What to work on:
A faithful transcription of all lines below is the expected answer.

======== Collected material ========

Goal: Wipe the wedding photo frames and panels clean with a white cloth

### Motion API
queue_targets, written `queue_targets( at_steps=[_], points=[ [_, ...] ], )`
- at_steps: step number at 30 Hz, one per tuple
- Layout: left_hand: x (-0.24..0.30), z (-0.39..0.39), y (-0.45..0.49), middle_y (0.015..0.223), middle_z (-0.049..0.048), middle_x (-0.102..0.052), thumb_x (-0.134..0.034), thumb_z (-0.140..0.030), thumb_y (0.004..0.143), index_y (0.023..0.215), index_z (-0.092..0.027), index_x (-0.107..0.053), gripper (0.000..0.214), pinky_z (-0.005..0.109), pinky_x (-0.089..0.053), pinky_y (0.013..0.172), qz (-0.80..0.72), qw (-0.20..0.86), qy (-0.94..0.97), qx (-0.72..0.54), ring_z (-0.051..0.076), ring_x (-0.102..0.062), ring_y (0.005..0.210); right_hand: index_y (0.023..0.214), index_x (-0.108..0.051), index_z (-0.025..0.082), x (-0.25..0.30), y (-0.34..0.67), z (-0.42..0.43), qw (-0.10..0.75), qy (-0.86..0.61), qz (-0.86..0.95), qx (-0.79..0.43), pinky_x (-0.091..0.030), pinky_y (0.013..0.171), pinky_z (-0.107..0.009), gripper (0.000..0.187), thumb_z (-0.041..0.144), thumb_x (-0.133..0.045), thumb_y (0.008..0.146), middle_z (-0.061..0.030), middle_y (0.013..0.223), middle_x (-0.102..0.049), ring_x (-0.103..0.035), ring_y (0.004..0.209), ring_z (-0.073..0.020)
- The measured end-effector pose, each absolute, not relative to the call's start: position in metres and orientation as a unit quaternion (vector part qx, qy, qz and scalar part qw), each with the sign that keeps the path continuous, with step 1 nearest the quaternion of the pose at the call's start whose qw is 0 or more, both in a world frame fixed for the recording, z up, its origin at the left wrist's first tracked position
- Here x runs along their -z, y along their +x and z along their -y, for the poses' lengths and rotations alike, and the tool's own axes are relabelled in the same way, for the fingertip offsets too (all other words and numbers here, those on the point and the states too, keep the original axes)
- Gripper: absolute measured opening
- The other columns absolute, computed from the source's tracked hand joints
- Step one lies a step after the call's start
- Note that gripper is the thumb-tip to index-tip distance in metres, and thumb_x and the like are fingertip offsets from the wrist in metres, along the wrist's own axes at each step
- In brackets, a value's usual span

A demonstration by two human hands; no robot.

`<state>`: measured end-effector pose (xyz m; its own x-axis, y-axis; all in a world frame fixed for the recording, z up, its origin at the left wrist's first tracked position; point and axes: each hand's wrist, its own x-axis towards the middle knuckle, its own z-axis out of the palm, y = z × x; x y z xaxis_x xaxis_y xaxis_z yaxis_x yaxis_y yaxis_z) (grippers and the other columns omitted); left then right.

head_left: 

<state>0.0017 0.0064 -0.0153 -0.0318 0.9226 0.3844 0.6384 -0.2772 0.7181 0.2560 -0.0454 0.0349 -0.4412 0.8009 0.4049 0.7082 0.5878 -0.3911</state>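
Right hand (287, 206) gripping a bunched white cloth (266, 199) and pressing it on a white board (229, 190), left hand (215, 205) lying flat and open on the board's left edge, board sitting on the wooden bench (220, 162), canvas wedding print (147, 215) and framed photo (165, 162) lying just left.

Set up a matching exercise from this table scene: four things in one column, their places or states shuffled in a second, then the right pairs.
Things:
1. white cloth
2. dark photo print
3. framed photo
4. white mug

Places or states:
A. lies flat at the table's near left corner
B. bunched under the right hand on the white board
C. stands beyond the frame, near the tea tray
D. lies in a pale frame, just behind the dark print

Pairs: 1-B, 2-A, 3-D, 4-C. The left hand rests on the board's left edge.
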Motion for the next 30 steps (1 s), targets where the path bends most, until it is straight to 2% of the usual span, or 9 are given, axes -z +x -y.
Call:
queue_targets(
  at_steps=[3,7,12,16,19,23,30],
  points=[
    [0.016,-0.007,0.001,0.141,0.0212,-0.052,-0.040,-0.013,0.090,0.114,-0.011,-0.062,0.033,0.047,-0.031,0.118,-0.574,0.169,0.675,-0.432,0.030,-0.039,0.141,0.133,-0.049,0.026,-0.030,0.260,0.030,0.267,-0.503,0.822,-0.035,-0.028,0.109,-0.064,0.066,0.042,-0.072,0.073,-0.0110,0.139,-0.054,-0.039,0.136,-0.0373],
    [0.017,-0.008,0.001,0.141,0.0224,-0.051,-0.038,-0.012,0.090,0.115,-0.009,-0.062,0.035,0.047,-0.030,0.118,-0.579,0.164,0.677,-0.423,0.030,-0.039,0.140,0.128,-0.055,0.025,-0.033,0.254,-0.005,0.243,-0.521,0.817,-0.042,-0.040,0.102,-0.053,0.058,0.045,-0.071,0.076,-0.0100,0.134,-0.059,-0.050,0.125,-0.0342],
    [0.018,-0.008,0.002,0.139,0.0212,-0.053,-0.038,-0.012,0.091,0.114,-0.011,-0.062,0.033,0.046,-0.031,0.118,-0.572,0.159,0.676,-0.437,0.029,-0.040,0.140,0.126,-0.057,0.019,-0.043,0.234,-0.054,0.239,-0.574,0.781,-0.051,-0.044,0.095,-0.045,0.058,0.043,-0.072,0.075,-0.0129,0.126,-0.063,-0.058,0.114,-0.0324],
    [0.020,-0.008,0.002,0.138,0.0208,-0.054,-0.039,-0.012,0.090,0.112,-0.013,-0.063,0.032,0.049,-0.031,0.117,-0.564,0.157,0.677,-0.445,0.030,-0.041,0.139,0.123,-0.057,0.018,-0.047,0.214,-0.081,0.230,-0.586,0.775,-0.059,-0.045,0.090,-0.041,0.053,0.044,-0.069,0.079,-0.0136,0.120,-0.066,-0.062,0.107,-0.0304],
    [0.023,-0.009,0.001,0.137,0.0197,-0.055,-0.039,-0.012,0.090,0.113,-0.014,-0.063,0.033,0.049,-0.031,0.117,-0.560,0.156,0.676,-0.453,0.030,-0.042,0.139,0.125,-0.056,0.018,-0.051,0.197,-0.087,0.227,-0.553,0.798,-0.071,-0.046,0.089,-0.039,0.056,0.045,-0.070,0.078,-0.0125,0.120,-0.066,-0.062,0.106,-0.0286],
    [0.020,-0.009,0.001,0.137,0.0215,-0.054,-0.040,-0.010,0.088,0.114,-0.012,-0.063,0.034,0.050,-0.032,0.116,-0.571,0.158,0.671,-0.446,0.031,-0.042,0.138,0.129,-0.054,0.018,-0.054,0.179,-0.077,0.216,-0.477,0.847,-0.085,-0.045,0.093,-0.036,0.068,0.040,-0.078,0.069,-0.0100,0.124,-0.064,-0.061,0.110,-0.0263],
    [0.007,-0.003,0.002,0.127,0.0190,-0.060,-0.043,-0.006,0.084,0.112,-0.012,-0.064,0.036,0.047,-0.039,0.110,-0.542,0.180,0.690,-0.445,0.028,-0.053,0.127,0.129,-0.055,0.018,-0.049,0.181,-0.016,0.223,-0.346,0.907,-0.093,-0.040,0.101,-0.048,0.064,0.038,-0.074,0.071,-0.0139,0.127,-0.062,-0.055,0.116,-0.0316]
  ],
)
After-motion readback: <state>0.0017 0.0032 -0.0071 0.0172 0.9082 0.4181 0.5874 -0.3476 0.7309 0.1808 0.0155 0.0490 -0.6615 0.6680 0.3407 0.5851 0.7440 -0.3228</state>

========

Answer to this exercise:
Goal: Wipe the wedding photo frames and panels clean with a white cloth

### Motion API
queue_targets, written `queue_targets( at_steps=[_], points=[ [_, ...] ], )`
- at_steps: step number at 30 Hz, one per tuple
- Layout: left_hand: x (-0.24..0.30), z (-0.39..0.39), y (-0.45..0.49), middle_y (0.015..0.223), middle_z (-0.049..0.048), middle_x (-0.102..0.052), thumb_x (-0.134..0.034), thumb_z (-0.140..0.030), thumb_y (0.004..0.143), index_y (0.023..0.215), index_z (-0.092..0.027), index_x (-0.107..0.053), gripper (0.000..0.214), pinky_z (-0.005..0.109), pinky_x (-0.089..0.053), pinky_y (0.013..0.172), qz (-0.80..0.72), qw (-0.20..0.86), qy (-0.94..0.97), qx (-0.72..0.54), ring_z (-0.051..0.076), ring_x (-0.102..0.062), ring_y (0.005..0.210); right_hand: index_y (0.023..0.214), index_x (-0.108..0.051), index_z (-0.025..0.082), x (-0.25..0.30), y (-0.34..0.67), z (-0.42..0.43), qw (-0.10..0.75), qy (-0.86..0.61), qz (-0.86..0.95), qx (-0.79..0.43), pinky_x (-0.091..0.030), pinky_y (0.013..0.171), pinky_z (-0.107..0.009), gripper (0.000..0.187), thumb_z (-0.041..0.144), thumb_x (-0.133..0.045), thumb_y (0.008..0.146), middle_z (-0.061..0.030), middle_y (0.013..0.223), middle_x (-0.102..0.049), ring_x (-0.103..0.035), ring_y (0.004..0.209), ring_z (-0.073..0.020)
- The measured end-effector pose, each absolute, not relative to the call's start: position in metres and orientation as a unit quaternion (vector part qx, qy, qz and scalar part qw), each with the sign that keeps the path continuous, with step 1 nearest the quaternion of the pose at the call's start whose qw is 0 or more, both in a world frame fixed for the recording, z up, its origin at the left wrist's first tracked position
- Here x runs along their -z, y along their +x and z along their -y, for the poses' lengths and rotations alike, and the tool's own axes are relabelled in the same way, for the fingertip offsets too (all other words and numbers here, those on the point and the states too, keep the original axes)
- Gripper: absolute measured opening
- The other columns absolute, computed from the source's tracked hand joints
- Step one lies a step after the call's start
- Note that gripper is the thumb-tip to index-tip distance in metres, and thumb_x and the like are fingertip offsets from the wrist in metres, along the wrist's own axes at each step
- In brackets, a value's usual span

A demonstration by two human hands; no robot.

`<state>`: measured end-effector pose (xyz m; its own x-axis, y-axis; all in a world frame fixed for the recording, z up, its origin at the left wrist's first tracked position; point and axes: each hand's wrist, its own x-axis towards the middle knuckle, its own z-axis out of the palm, y = z × x; x y z xaxis_x xaxis_y xaxis_z yaxis_x yaxis_y yaxis_z) (grippers and the other columns omitted); left then right.

head_left: 

<state>0.0017 0.0064 -0.0153 -0.0318 0.9226 0.3844 0.6384 -0.2772 0.7181 0.2560 -0.0454 0.0349 -0.4412 0.8009 0.4049 0.7082 0.5878 -0.3911</state>
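Right hand (287, 206) gripping a bunched white cloth (266, 199) and pressing it on a white board (229, 190), left hand (215, 205) lying flat and open on the board's left edge, board sitting on the wooden bench (220, 162), canvas wedding print (147, 215) and framed photo (165, 162) lying just left.

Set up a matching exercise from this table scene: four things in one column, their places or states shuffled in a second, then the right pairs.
Things:
1. white cloth
2. dark photo print
3. framed photo
4. white mug

Places or states:
A. lies flat at the table's near left corner
B. bunched under the right hand on the white board
C. stands beyond the frame, near the tea tray
D. lies in a pale frame, just behind the dark print

Pairs: 1-B, 2-A, 3-D, 4-C. The left hand rests on the board's left edge.
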Motion for the next 30 steps (1 s), targets where the path bends most, until it is straight to 2% of the usual span, or 9 are given, axes -z +x -y.
Call:
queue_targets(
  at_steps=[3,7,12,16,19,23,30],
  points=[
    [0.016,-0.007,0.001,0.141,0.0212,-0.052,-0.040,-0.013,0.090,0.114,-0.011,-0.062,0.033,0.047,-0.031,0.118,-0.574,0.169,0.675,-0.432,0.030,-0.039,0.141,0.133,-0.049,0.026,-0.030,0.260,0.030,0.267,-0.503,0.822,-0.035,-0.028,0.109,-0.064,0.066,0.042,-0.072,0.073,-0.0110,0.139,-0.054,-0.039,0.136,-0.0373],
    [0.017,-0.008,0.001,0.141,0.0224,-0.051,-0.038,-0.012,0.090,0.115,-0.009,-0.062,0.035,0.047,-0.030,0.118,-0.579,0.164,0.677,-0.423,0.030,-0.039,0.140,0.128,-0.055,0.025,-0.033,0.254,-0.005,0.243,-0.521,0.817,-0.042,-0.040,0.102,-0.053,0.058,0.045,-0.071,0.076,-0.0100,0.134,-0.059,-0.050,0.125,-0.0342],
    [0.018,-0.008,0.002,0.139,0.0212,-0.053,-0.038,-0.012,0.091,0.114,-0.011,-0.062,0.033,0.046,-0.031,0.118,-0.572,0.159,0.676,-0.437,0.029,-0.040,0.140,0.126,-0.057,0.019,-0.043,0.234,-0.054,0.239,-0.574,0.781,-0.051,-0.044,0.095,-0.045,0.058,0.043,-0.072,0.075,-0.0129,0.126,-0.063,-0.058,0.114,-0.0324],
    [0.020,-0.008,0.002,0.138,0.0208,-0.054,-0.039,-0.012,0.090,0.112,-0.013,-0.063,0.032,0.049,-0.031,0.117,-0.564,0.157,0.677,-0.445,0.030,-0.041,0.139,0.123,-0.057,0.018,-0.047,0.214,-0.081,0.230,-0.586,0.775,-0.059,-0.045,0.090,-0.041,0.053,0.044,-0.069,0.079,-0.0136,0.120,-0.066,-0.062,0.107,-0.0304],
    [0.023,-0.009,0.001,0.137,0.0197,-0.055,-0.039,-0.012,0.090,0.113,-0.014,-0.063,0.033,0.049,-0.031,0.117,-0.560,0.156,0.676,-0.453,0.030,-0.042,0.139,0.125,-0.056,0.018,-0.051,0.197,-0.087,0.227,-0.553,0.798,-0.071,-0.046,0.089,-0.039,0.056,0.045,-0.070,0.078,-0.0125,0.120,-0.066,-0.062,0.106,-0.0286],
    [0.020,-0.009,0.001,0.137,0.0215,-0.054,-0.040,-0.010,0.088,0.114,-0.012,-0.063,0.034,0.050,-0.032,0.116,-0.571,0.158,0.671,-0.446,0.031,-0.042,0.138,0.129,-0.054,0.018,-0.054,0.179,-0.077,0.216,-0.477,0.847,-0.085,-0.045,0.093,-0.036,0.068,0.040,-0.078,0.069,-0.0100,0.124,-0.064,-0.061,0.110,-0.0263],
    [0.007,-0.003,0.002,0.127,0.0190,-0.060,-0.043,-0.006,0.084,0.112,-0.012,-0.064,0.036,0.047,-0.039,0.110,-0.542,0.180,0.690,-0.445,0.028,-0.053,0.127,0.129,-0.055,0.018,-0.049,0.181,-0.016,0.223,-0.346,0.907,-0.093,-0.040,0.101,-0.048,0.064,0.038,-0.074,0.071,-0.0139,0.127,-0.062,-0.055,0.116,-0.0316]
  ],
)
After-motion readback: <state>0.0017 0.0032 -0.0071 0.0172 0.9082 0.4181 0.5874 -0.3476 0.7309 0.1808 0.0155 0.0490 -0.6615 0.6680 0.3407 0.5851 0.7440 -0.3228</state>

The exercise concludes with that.